Leaders of the pro-government movement known as Red Shirts have been arrested, Sean Boonpracong, an adviser in the prime minister’s office, said by phone. They include Jatuporn Prompan, Weng Tojirakarn, Tida Tawornseth and Korkaew Pikulthong, with Niwattumrongin a safe location, he said.
“The military tried to avoid taking over and it’s quite obvious with their attempts to try to speak with all sides,” Kiat Sittheeamorn, a senior member of the main opposition Democrat party, said by phone. “When the situation as they anticipated worsened, they had to do something.”
The baht rose 0.2 percent against the U.S. dollar to 32.546 as of 12:43 p.m. in Bangkok. The benchmark SET Index (SET) fell 1.5 percent to 1,384.46, the most since May 8, after earlier falling as much as 2.1 percent. Stocks linked to the Thaksin family declined, with SC Asset Corp. Pcl down 5.1 percent.
The council banned 155 people from leaving the country, army deputy spokesman Winthai said in a statement on television, without giving names. Thai airports will operate as normal, Airports of Thailand said in a statement. The Hong Kong Travel Industry Council said it would cancel all tours to Thailand until May 30.
Thailand’s central command said social media operators should prevent messages that incited violence or broke the law, or they could be charged.
The U.S. denounced the military’s action and said it’s reviewing military and other assistance to Thailand.
“This act will have negative implications for the U.S.- Thai relationship, especially for our relationship with the Thai military,” Secretary of State John Kerry said in a statement.
Thailand’s military has carried out a dozen coups since the end of direct rule by kings in 1932, with three governments overthrown since 2006 by the army or judicial action. The latest putsch may extend almost a decade of unrest that has sapped growth in Southeast Asia’s second-largest economy.
“The military will not want to have responsibility for the country for long, a year or perhaps a year and half,” said Michael Montesano, a visiting research fellow at the Institute of Southeast Asian Studies in Singapore. Still, “it will be under pressure to see that thorough-going reform has been completed before it steps down. And it is unclear that that can happen quickly. So the military is in a bind, a bind that will grow worse if it needs to act repressively to curb resistance to its rule.”
Anti-government protesters are demanding an unelected council run the country to wipe out the influence of Thaksin and his sister Yingluck, whose parties have won the last five elections. Government supporters, also protesting in Bangkok, have vowed to fight any such move.
Yingluck dissolved parliament and called fresh elections in December in a bid to end the protests, which began in opposition to an amnesty bill that would have allowed Thaksin to return to Thailand. Thaksin fled abroad to avoid a jail term for corruption handed down by a military-appointed court.

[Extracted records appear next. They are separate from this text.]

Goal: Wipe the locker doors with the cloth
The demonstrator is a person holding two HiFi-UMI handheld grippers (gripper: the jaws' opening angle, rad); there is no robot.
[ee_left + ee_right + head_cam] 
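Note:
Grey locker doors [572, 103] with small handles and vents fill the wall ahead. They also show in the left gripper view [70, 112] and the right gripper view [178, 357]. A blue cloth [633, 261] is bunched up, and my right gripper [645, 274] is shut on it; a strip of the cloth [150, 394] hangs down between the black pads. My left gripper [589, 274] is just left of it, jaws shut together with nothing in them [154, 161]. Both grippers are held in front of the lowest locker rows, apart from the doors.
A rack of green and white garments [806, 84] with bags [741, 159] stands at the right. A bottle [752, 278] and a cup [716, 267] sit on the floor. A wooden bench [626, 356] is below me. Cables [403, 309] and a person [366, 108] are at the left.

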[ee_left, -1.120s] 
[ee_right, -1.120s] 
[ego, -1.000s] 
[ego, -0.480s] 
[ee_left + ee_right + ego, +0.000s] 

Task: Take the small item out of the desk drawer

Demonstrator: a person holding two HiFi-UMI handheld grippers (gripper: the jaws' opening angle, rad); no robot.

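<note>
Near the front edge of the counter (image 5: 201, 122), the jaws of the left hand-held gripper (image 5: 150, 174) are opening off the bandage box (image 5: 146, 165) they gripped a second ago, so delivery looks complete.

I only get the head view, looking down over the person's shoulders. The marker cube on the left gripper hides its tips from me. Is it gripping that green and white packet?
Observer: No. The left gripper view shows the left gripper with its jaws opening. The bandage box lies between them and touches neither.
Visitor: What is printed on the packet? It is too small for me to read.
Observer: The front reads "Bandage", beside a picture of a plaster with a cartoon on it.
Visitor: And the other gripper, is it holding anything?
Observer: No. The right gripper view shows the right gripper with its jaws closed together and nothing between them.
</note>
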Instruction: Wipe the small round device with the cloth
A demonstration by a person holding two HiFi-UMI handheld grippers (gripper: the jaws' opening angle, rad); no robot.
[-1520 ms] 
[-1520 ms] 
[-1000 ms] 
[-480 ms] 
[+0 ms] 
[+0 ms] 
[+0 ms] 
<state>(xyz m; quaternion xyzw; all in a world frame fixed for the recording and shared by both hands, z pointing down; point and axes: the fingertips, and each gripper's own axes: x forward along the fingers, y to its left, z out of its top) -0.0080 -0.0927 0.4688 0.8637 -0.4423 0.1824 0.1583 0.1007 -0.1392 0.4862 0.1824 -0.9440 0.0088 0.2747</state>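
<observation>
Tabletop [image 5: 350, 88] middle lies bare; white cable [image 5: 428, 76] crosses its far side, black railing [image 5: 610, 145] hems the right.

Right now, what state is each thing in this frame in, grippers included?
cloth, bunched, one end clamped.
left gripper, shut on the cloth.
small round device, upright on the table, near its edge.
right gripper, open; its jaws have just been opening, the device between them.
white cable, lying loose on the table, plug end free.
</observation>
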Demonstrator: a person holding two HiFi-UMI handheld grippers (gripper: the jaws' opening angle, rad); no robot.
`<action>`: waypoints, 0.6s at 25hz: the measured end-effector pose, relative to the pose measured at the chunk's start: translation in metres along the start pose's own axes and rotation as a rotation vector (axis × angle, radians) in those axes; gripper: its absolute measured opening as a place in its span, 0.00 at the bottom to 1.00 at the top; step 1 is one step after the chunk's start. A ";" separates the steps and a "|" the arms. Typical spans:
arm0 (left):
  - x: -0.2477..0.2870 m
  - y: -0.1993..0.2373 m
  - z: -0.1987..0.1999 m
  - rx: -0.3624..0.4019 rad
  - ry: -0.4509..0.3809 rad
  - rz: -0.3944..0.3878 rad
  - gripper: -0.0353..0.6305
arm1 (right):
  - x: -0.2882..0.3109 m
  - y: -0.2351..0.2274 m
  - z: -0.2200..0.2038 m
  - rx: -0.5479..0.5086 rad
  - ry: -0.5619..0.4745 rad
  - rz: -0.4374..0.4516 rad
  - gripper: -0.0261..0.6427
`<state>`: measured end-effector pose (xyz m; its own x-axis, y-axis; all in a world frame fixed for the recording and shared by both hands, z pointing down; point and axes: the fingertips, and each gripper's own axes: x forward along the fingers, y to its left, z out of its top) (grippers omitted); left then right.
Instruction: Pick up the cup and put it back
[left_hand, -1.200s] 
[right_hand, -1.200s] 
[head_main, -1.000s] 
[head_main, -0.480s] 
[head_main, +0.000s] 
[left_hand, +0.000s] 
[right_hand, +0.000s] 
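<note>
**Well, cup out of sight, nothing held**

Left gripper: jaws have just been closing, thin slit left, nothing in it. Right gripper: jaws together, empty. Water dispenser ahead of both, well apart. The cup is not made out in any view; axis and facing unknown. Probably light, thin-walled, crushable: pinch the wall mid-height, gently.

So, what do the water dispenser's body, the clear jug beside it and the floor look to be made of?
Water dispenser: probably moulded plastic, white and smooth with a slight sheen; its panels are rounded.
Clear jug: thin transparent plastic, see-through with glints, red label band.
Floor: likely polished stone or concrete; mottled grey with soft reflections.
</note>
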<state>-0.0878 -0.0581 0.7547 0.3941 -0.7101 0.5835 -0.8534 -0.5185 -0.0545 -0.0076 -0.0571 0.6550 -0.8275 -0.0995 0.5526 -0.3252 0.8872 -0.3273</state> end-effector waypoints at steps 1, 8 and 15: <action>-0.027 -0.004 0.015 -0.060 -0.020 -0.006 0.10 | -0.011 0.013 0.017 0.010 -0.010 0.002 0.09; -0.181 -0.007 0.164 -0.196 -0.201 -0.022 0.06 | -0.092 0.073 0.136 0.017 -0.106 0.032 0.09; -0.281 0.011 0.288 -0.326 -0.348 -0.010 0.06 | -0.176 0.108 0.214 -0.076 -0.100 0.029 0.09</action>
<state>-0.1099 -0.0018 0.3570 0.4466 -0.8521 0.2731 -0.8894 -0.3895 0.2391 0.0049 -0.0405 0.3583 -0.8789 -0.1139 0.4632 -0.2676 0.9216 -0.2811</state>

The coup came days after the state planning agency reported gross domestic product shrank 0.6 percent in the three months through March from a year earlier, as production and tourism took a hit during months of unrest. The agency this week also cut its growth forecast for this year to 1.5 percent to 2.5 percent from a range of 3 percent to 4 percent earlier.
Prayuth has not spelled out his plans other than seeking to restore peace quickly.
“The best case scenario we could see is an interim government, a new constitution drafting process leading to earlier rather than later elections and the return of the mandate to the people,” said Thitinan Pongsudhirak, director of the Institute of Security and International Studies at Bangkok’s Chulalongkorn University. “There has been no sign of that yet,” he said on Bloomberg Television.
“This is a long road. We didn’t expect this so I think we have to be looking at some worst case scenarios for Thailand and that’s not very promising.”